Unter den zahllosen Substantiven mit Corona- als Erstglied finden sich viele eher neutrale, beschreibende Ausdrücke: Corona-Virus, Corona-Pandemie oder Corona-Verdacht.

Andere Neubildungen aber sind stark emotionalisierend wie z. B. Corona-Panik, Corona-Chaos oder Corona-Kampf. Diese Tendenz ließ sich in der Vergangenheit bereits im Zusammenhang mit anderen verheerenden Krankheitsausbrüchen beobachten.

Über die Jahrzehnte hinweg konnte man lesen vom AIDS-Terror (Der Spiegel, 07.09.1987), dem Sars-Albtraum (Neue Zürcher Zeitung, 20.11.2003), dem Vogelgrippe-GAU (Mannheimer Morgen, 06.04.2006), dem Schweinegrippe-Alarm (Braunschweiger Zeitung, 10.09.2010) oder dem Ebola-Horror (die tageszeitung, 17.10.2014).

Heiße Kandidaten für die Wörter des Jahres

Wie gesellschaftlich und sprachlich prägend diese Epidemien und Pandemien waren, lässt sich auch an der Aktion Wörter des Jahres ablesen, die jährlich von der GfdS durchgeführt wird:

Das Akronym Aids war zweimal, 1985 auf Platz 6 und 1987 auf Platz 1, unter den Wörtern des Jahres, SARS (bzw. Sars) schaffte es 2003 Platz 4 und die Schweinegrippe wurde von der Jury der GfdS im Jahr 2009 auf Platz 3 der Jahreswörter gewählt.

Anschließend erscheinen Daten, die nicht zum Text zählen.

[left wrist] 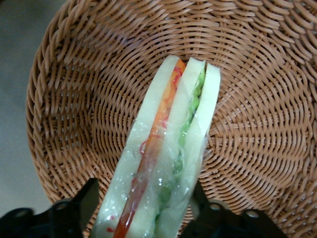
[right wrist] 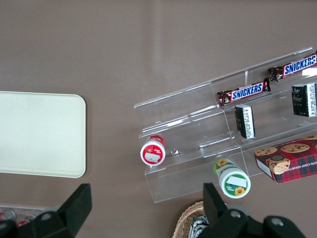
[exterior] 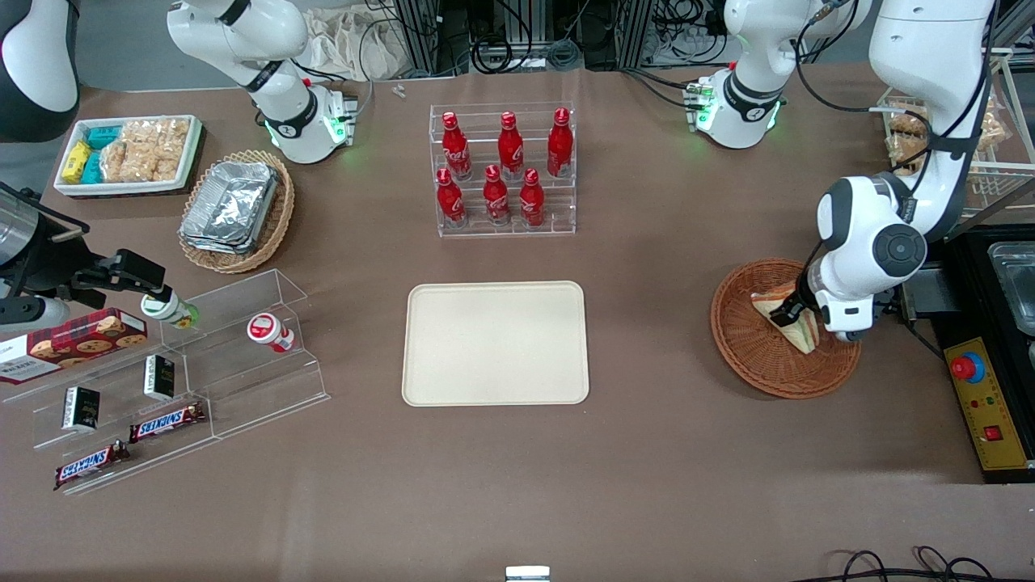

Und da die Covid-19-Pandemie ebenfalls ein weltweit beherrschendes Thema ist und unseren Alltag und unsere Sprache schon jetzt nachhaltig beeinflusst, sind Wörter, die im Zusammenhang mit SARS-CoV-2 stehen, natürlich heiße Kandidaten für die Liste der Wörter des Jahres 2020.

Zu denen zählen auch Wörter, die sonst eher selten Verwendung finden, durch das Virus aber gerade wieder ins sprachliche Bewusstsein treten: Quarantäne beispielsweise oder die Hamsterkäufe. Andere Ausdrücke, z. B. das Verb absagen, sind an sich nicht selten, stehen aber im Zusammenhang mit SARS-CoV-2 besonders im Fokus.

Eine Wendung, die derzeit ebenfalls in aller Munde ist, ist natürlich: wegen Corona.